If log 27 (to base 10) is 1.431, then what is the value of log 9 (to the same base, correct to three decimal places)?

Introduction / Context:
This question checks understanding of logarithm laws, especially how to relate logs of numbers that are powers of the same base. We are given the common logarithm of 27 and are asked to find the logarithm of 9. Both numbers are powers of 3, so we can express them in terms of log 3 and then calculate log 9 from the given numerical value of log 27.

Given Data / Assumptions:

• log 27 (base 10) = 1.431.
• We need to find log 9 (base 10).
• All logarithms are base 10 unless otherwise specified.
• 27 and 9 can be expressed as powers of 3: 27 = 3³ and 9 = 3².

Concept / Approach:
Use the rule log aⁿ = n log a.
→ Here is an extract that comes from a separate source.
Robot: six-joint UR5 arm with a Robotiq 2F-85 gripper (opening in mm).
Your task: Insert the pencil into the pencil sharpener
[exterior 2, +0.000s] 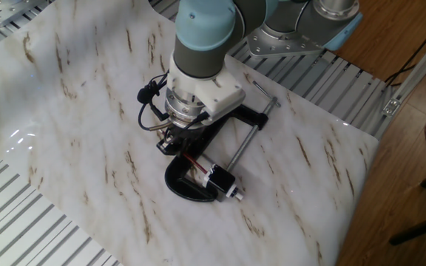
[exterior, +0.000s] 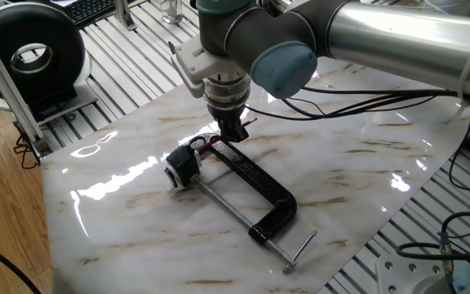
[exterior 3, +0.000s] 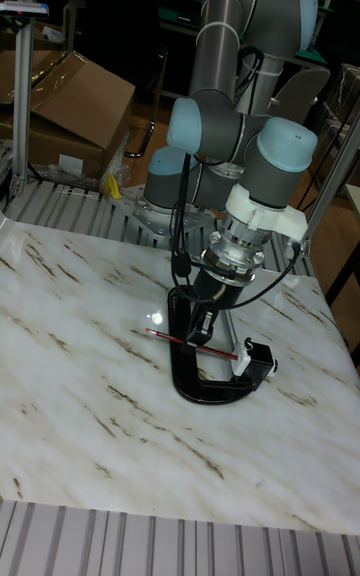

First express 27 and 9 in terms of 3. From log 27 = log 3³ = 3 log 3, we can find log 3. Then use log 9 = log 3² = 2 log 3. Substituting the value of log 3 obtained from the given information yields the required numerical value of log 9.

Step-by-Step Solution:
Step 1: Write 27 as a power of 3: 27 = 3³. Step 2: Apply the power rule: log 27 = log(3³) = 3 log 3. Step 3: Given that log 27 = 1.431, set 3 log 3 = 1.431, so log 3 = 1.431 / 3. Step 4: Compute log 3: 1.431 / 3 = 0.477. Step 5: Now write 9 as 3² and use the power rule again: log 9 = log(3²) = 2 log 3. Step 6: Substitute log 3 = 0.477 to obtain log 9 = 2 × 0.477 = 0.954.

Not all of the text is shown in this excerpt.